RFR: 8328866: Add raw monitor rank support to the debug agent.

Wed May 1 21:42:11 UTC 2024

On Wed, 1 May 2024 21:32:46 GMT, Chris Plummer <cjplummer at openjdk.org> wrote:

> This PR adds ranked monitor support to the debug agent. The debug agent has a large number of monitors, and it's really hard to know which order to grab them in, and for that matter which monitors might already be held at any given moment. By imposing a rank on each monitor, we can check to make sure they are always grabbed in the order of their rank. Having this in place when I was working on [JDK-8324868](https://bugs.openjdk.org/browse/JDK-8324868) would have made it much easier to detect a deadlock that was occuring, and the reason for it. That's what motivated me to do this work
> 
> There were 2 or 3 minor rank issues discovered as a result of these changes. I also learned a lot about some of the more ugly details of the locking support in the process.
> 
> Tested with the following on all supported platforms and with virtual threads:
> 
> com/sun/jdi
> vmTestbase/nsk/jdi
> vmTestbase/nsk/jdb
> vmTestbase/nsk/jdwp 
> 
> Still need to run tier2 and tier5.
> 
> Details of the changes follow in the first comment.

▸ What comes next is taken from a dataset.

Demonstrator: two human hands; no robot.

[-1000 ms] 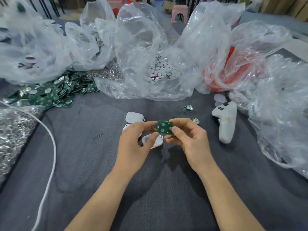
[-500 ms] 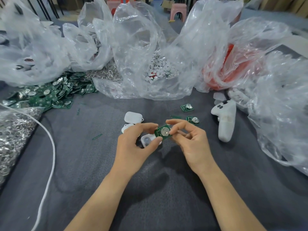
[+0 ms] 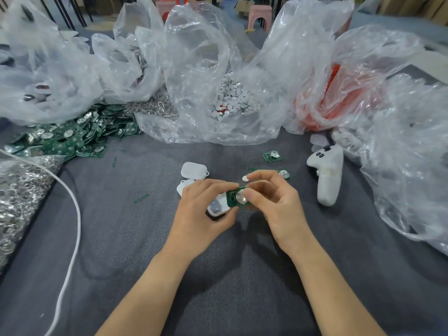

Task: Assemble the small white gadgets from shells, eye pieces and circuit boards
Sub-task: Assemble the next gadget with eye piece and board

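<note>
Showing an early stage of assembly: bulk stock — the heap of circuit boards [image 3: 72,139] and the bag of eye pieces [image 3: 232,100] — lies at the far side, two loose shells [image 3: 194,170] nearer. The left hand [image 3: 201,214] grips a white shell [image 3: 217,207]; the right hand [image 3: 278,207] pinches a circuit board [image 3: 234,198] against it, seemingly unseated. Seating and closing are judged still to do.

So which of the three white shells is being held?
The nearest shell, gripped in the left hand by the green board; the other two lie on the cloth.
</note>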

I was able to minimize changes for users of RawMonitor by keeping the same client wrapper APIs (eg. debugMonitorEnter), and for the most part passing in the same argument (the monitor to enter). The only change is that the client is passing a new type called DebugRawMonitor* instead of a jrawMonitorID. The DebugRawMonitor encapsulates the jrawMonitorID and contains other monitor info that needs to be tracked (like the rank and current owner).

Ranks were determined largely by trial and error by running tests and fixing the rank violations asserts as I hit them. In the enum that contains all the rankings, I explain the rational for each monitor's rank.

For the moment I have included a flag (rankedmonitors) to control whether or not ranked monitors should be used. This is just a safety net in case someone runs into an issue. The flag is not documented and will likely be removed at some point.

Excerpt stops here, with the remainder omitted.